- _DESCRIPTION OF THE TASK_: Would you repeat the listing exactly, without any of its images?

- _AVAILABLE DATA_:

== == ==

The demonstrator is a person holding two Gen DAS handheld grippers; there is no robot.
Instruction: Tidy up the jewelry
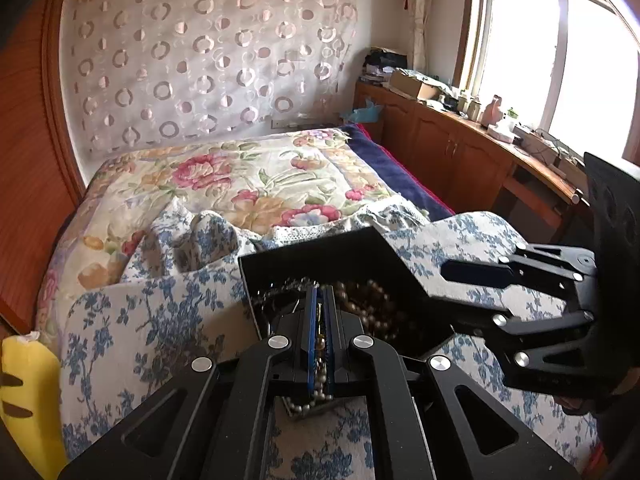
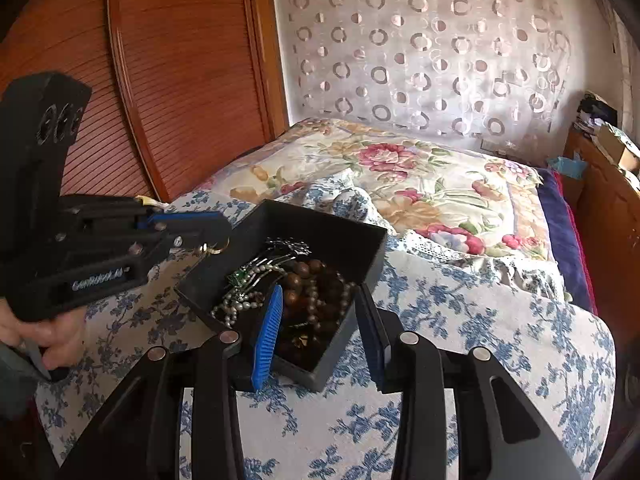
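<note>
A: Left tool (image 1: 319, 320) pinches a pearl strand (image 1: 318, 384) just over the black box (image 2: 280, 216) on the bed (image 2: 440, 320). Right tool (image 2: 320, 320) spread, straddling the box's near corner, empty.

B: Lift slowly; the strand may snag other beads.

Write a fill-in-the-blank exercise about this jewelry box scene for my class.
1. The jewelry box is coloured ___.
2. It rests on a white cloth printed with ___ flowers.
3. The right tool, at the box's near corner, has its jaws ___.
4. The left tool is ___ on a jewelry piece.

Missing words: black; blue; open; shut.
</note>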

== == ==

- _COMPLETED EXERCISE_:
The demonstrator is a person holding two Gen DAS handheld grippers; there is no robot.
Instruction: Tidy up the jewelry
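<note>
A: Left tool (image 1: 319, 320) pinches a pearl strand (image 1: 318, 384) just over the black box (image 2: 280, 216) on the bed (image 2: 440, 320). Right tool (image 2: 320, 320) spread, straddling the box's near corner, empty.

B: Lift slowly; the strand may snag other beads.

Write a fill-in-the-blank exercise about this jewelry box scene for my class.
1. The jewelry box is coloured ___.
2. It rests on a white cloth printed with ___ flowers.
3. The right tool, at the box's near corner, has its jaws ___.
4. The left tool is ___ on a jewelry piece.

Missing words: black; blue; open; shut.
</note>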

The response has been given in full.